Here's the link for all the tests, with the mean per test suite right at the bottom:
In some it wins, in other it matches, in others it gets heavily beaten.
Given that it's priced higher, it's really not a better option compared to ryzen 9000.
Perhaps some form of high-speed on package memory could supplement trips to the system RAM, like what Apple is doing with M-class SOCs? 8-16GB might help offset system costs, even if that means CPU prices go up some. That really seems like the future to me, where system RAM takes a step back for intensive workloads. Sure, eventually an app needs to hit system RAM, but perhaps the next major gain is to keep more tasks on-package. X3Ds do this already, and if they could clock as high as non-3DV chips, there would be no losses.

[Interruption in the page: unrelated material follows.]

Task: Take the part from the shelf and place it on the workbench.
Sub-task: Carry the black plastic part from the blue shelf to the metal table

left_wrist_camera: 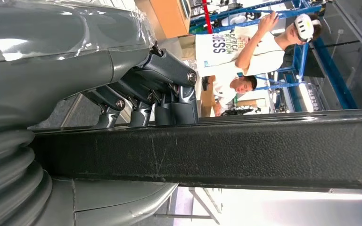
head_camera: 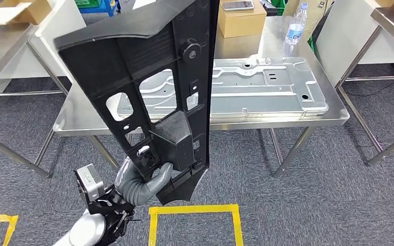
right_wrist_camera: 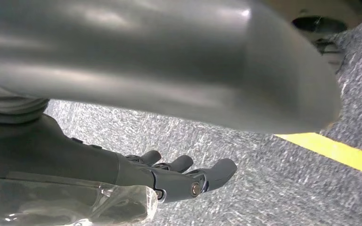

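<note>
While your left hand (head_camera: pixel 142 180) grips the black part (head_camera: pixel 149 77) upright before the metal table (head_camera: pixel 282 120), your right hand (right_wrist_camera: pixel 169 176) hangs empty, fingers loosely apart.

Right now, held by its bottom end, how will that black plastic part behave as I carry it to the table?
The black part looks rigid: ribbed, and it stands upright without sagging. Probably light for its size, given the cutouts. Since the left hand grips it low, it may tend to tip; the fingers wrap one edge, so move slowly.

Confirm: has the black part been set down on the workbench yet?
No: the left hand holds the black part upright in the air, in front of the workbench.
</note>
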You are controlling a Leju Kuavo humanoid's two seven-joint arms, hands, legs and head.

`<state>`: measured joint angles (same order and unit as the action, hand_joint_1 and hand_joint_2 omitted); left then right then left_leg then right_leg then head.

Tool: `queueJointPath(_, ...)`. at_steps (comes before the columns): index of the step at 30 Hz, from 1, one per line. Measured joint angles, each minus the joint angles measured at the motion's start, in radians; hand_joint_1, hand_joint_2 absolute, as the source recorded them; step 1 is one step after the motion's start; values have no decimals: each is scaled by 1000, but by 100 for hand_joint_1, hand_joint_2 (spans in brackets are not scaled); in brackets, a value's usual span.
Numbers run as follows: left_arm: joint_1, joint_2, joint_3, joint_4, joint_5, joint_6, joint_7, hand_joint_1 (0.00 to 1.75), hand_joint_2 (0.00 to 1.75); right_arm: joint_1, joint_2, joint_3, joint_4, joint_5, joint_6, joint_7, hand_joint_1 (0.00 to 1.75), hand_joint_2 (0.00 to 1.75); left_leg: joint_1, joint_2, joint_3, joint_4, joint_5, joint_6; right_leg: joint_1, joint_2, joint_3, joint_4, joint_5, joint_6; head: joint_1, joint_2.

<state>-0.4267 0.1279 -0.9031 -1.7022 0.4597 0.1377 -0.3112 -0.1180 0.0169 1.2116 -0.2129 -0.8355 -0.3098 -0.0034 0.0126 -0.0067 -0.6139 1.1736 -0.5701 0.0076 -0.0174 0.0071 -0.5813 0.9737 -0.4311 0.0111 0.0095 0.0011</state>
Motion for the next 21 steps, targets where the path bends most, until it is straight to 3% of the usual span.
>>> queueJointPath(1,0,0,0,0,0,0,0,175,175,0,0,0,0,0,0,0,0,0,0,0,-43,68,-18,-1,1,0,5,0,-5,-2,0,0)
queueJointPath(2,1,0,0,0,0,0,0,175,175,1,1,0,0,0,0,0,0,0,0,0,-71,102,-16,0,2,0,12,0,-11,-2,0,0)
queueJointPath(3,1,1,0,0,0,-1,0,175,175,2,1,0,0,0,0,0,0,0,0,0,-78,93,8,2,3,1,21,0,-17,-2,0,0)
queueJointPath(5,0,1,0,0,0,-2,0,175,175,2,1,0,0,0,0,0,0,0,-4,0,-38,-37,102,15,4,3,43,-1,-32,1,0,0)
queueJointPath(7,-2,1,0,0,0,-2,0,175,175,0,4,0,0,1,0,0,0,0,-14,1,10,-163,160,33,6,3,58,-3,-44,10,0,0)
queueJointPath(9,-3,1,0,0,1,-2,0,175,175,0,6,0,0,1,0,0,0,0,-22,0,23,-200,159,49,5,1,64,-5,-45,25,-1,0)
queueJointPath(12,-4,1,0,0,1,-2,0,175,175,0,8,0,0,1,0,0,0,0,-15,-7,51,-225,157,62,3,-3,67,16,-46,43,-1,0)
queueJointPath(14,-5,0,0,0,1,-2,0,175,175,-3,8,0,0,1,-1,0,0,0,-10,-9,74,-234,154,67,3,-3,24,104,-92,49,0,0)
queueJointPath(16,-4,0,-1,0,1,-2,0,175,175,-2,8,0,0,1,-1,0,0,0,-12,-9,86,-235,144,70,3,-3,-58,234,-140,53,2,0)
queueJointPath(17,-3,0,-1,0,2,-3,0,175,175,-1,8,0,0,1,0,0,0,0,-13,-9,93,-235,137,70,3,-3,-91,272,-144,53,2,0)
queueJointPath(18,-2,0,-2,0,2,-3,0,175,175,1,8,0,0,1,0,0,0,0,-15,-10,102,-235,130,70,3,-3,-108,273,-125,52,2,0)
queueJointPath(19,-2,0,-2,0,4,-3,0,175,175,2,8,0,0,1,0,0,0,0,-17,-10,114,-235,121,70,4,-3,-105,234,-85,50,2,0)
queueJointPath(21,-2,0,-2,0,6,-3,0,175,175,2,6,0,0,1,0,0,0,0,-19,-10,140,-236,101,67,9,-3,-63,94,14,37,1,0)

On-package RAM is either HBM or LPDDR, and both have really high latency, so it'll make things even worse.
Just look at Lunar Lake, memory latency in there is awful and memory is on package.
Memory latency on M-chips is also bad because LPDDR as well.
ARL allows one channel addressing sub-channel 1 on both sticks, and the other channel addressing sub-channel 2 on both sticks. I wonder if this means changing a value in each sub-channel could be done in one cycle, rather than taking two cycles with older MC.
It's 4 different, independent 32-bit (without counting the control pins) controllers, each going to a sub-channel in the DIMM.
You are assuming that the previous 64-bit controller was not able to do independent data transfers to each sub-channel, do you have any source on that? AFAIK, it was capable of doing so.
The main reason it's now 4x32-bit controllers instead of 2x64-bit it's because the SoC tile of ARL is pretty much a copy-paste from MTL.